Scan the lines below for the word "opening". Copy each line you find it in.

# # # #

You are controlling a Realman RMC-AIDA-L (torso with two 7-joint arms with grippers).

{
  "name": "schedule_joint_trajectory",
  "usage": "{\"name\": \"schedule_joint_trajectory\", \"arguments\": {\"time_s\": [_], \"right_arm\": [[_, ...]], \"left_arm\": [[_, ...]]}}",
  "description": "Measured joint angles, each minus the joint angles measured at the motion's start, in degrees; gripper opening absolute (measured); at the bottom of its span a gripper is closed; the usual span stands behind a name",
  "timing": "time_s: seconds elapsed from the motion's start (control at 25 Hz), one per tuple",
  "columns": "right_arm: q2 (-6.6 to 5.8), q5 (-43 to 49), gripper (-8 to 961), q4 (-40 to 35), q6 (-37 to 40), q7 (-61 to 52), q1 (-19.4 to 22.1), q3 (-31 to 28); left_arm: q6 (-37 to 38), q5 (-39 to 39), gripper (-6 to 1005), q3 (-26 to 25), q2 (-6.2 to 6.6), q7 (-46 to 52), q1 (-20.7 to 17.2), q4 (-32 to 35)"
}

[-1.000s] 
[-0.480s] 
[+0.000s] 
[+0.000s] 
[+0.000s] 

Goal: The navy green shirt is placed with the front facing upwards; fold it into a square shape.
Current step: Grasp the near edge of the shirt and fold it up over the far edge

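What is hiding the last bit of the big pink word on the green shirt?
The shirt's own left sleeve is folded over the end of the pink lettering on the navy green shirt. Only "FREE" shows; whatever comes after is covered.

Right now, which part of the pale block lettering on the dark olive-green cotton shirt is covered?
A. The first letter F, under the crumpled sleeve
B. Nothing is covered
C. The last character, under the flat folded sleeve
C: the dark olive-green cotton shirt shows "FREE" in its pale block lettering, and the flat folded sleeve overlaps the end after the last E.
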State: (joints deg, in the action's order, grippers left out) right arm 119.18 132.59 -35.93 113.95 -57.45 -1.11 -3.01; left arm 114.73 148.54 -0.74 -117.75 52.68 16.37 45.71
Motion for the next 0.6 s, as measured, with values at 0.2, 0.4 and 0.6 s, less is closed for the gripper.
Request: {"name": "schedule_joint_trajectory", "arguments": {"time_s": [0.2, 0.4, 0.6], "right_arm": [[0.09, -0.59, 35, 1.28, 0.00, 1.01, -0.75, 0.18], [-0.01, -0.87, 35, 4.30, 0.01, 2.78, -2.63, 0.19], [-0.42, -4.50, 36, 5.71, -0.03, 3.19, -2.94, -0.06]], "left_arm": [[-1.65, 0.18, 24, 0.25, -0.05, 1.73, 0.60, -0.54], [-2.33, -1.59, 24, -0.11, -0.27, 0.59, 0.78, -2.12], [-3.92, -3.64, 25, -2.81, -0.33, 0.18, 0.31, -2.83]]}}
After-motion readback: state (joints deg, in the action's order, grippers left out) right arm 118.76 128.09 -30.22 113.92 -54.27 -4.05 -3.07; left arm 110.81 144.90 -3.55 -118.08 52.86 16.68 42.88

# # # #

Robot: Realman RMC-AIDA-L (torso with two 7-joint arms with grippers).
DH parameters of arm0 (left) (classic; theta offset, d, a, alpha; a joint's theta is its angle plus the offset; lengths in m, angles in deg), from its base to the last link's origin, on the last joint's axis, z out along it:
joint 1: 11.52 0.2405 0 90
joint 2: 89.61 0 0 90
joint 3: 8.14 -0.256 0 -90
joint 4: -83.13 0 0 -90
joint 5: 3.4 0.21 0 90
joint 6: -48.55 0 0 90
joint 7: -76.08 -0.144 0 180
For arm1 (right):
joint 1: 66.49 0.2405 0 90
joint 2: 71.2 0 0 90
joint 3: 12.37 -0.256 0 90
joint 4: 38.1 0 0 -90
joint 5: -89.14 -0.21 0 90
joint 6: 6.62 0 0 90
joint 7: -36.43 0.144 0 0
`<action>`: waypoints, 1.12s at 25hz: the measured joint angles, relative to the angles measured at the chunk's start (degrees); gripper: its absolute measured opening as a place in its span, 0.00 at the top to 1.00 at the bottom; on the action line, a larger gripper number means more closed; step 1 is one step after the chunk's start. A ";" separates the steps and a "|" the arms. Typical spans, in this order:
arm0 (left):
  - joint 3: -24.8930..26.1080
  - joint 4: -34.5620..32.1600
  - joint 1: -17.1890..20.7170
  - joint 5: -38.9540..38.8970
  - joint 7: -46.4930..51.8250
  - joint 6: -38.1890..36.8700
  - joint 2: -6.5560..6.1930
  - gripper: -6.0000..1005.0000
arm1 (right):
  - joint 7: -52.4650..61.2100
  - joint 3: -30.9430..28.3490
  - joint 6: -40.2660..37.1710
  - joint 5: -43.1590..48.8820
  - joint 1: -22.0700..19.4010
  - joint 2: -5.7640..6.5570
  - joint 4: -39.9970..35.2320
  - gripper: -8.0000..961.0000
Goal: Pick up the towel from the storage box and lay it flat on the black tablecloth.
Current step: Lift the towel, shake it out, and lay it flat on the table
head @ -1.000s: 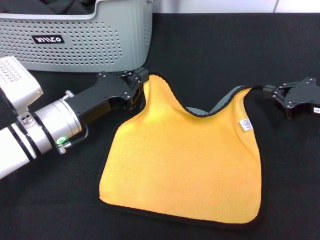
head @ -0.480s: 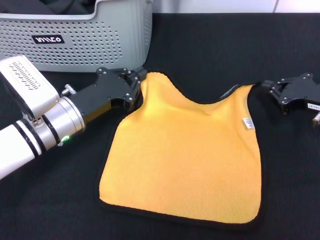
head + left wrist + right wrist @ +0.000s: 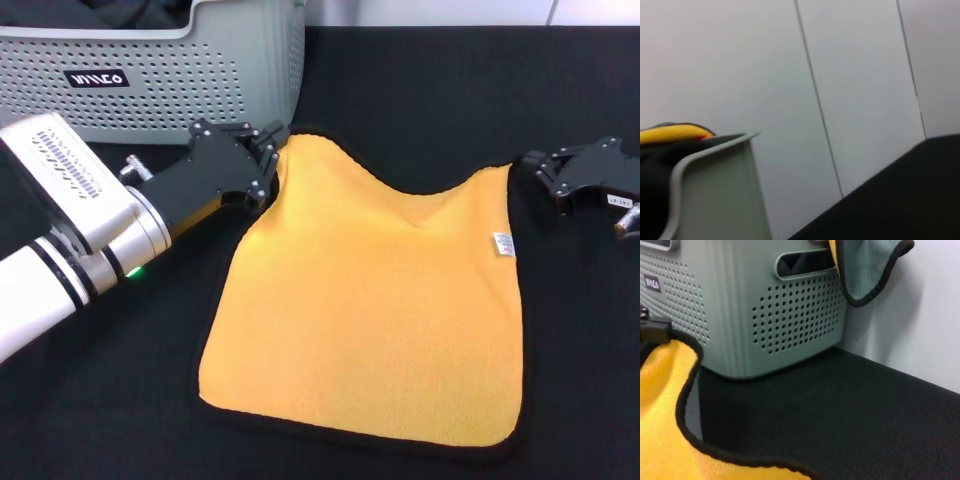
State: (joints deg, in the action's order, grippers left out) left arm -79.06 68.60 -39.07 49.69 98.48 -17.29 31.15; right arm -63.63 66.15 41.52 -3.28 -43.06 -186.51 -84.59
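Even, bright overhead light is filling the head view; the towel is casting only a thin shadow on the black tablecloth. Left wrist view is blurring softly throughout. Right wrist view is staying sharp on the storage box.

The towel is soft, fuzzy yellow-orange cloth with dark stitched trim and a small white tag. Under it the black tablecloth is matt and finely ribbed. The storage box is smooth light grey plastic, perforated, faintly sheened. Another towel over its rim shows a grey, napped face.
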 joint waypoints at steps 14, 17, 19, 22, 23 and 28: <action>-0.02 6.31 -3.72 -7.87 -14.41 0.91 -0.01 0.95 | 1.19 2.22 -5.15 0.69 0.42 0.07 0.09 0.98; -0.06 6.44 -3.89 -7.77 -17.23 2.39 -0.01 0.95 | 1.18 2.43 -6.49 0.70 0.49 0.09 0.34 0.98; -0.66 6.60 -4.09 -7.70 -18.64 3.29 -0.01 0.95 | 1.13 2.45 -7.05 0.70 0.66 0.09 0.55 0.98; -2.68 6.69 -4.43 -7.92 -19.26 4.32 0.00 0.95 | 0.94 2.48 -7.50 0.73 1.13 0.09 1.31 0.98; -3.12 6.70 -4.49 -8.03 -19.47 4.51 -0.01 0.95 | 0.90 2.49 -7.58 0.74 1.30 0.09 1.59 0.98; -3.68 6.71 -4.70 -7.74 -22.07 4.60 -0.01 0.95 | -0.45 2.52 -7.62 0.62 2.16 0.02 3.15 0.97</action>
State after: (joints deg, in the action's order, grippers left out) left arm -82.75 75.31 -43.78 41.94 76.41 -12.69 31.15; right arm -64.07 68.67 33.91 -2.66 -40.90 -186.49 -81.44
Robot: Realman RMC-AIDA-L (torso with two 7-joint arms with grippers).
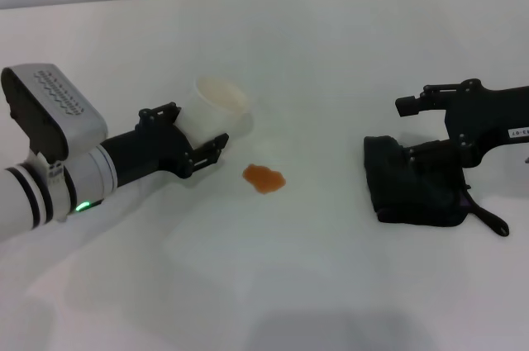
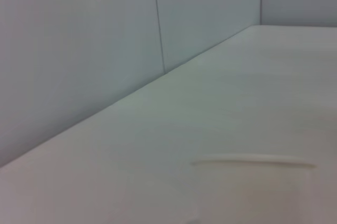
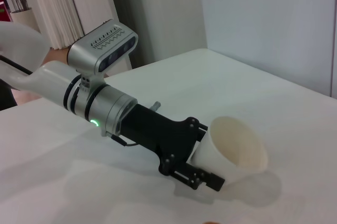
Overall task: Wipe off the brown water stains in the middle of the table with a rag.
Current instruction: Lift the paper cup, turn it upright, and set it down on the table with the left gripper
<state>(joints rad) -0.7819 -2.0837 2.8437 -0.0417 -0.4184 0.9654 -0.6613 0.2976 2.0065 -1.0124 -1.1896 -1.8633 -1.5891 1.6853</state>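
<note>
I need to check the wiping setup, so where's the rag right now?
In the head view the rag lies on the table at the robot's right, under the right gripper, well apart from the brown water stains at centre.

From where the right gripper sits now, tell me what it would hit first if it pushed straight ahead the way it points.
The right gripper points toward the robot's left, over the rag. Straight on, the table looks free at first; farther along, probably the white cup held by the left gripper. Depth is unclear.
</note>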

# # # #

* Completed exercise
  "description": "Measured joint angles, each minus the joint angles measured at the motion's start, in degrees; gripper opening absolute (measured); at the bottom of its span a gripper is closed; the usual span stands behind a name",
`<action>`: waypoints, 1.12s at 25hz: the measured joint angles, relative to the angles measured at the chunk's start (degrees); gripper: its absolute measured opening as a place in its span, 0.00 at the top to 1.00 at the bottom; on the action line, a larger gripper number means more closed; step 1 is one step after the chunk's start. A ";" separates the steps and a "|" the arms. Typical spans, in this order:

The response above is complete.